Begum Cicekdag, Columbia University
Sachin Kadyan, Columbia University
Gonzalo Gutierrez, Columbia University
Venkat Venkatasubramanian, Columbia University
AlphaFold, for all its success in predicting physics-abiding protein structures, largely remains a black-box model [1]. To begin reconciling human-derived knowledge of protein folding mechanisms with model behaviors, we adopt the viewpoint that amino-acid sequences in large protein datasets are akin to “chunks” of text in a natural language corpus. We propose a “Zipf’s Law” [2] style analysis of proteinaceous corpora, observing the relative frequencies of specific amino acid sub-sequences of various lengths across the tree of life. To question AlphaFold’s ability to “memorize” spatial arrangements of common sub-sequences, we observe if a sub-sequence’s frequency rank correlates with the confidence score of its spatial arrangement as a part of various proteins as reported by AlphaFold’s confidence module. Further, we decipher how latent representations of specific amino acid sub-sequences - generated during model inference on full proteins - provide instructions for the structure-generating module of AlphaFold; we employ manifold learning techniques to identify clusters of sub-sequence latent representations in many different proteins, and determine if representations in the same cluster condition similar motions of atom groups in the 3D space of the structural module.

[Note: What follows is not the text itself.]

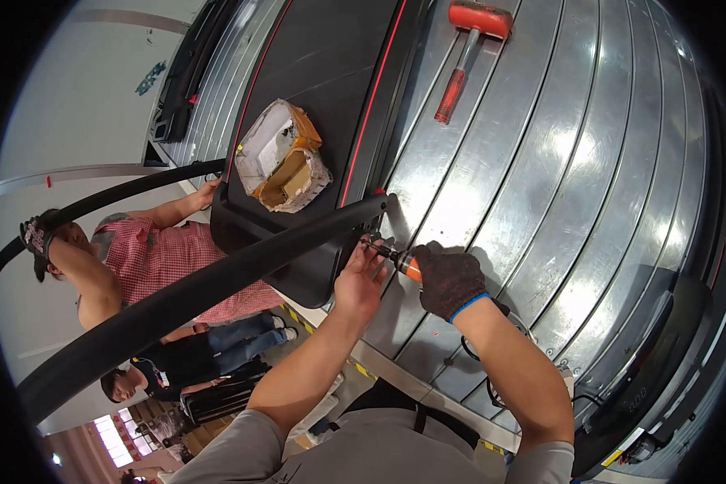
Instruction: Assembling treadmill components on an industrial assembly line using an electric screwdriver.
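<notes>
My right hand (452, 282), in a dark glove with a blue cuff, grips an orange and black power screwdriver (408, 264). The tool's tip points left, at the side of a long black machine base (323, 73) with red stripes. My bare left hand (360, 282) has its fingertips drawn together around the driver's tip; whatever small part they pinch is hidden. Just above them ends a thick black curved tube (218, 282), which slants down to the lower left. A worn cardboard box (258, 153), cut open and holding small dark pieces, rests on the base.
A red-headed mallet (480, 20) lies on the slatted metal work surface (532, 161). A cable (492, 387) runs below my right hand. Another black machine part (653, 379) stands at the right. Across the base, a person in a checked apron (169, 258) works; another person (157, 371) stands beyond.
</notes>
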The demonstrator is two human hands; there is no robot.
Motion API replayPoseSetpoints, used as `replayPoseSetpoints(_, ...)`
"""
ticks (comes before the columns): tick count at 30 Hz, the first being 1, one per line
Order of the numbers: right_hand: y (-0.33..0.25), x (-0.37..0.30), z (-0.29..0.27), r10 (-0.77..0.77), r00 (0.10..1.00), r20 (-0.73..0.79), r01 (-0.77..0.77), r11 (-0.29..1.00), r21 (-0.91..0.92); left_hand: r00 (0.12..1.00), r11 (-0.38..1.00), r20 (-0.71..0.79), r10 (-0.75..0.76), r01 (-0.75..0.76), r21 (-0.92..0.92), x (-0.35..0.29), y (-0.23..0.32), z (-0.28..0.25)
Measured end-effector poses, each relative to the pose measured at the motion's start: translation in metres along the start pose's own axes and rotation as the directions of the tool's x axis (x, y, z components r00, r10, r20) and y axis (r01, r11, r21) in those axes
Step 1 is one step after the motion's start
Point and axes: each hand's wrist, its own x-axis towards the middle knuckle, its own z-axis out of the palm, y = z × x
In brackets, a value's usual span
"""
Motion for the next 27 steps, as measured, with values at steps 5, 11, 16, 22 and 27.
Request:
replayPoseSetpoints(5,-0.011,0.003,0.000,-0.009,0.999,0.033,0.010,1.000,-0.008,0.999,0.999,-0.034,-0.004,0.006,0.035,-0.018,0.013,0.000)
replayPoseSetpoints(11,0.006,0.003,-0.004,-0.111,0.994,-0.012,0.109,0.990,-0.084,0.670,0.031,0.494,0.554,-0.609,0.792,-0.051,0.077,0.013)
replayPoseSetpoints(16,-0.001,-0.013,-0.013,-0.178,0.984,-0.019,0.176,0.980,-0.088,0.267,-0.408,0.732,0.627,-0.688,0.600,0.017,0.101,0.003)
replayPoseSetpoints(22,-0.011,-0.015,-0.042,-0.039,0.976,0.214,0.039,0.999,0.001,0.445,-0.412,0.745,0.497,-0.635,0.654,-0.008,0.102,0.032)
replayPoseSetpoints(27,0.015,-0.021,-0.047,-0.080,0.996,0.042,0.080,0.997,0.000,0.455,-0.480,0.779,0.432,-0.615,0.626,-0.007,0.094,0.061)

[1] Abramson, J., Adler, J., Dunger, J. et al. Accurate structure prediction of biomolecular interactions with AlphaFold 3. Nature 630, 493–500 (2024). https://doi.org/10.1038/s41586-024-07487-w

[2] Piantadosi ST. Zipf's word frequency law in natural language: a critical review and future directions. Psychon Bull Rev. 2014 Oct;21(5):1112-30. doi: 10.3758/s13423-014-0585-6. PMID: 24664880; PMCID: PMC4176592.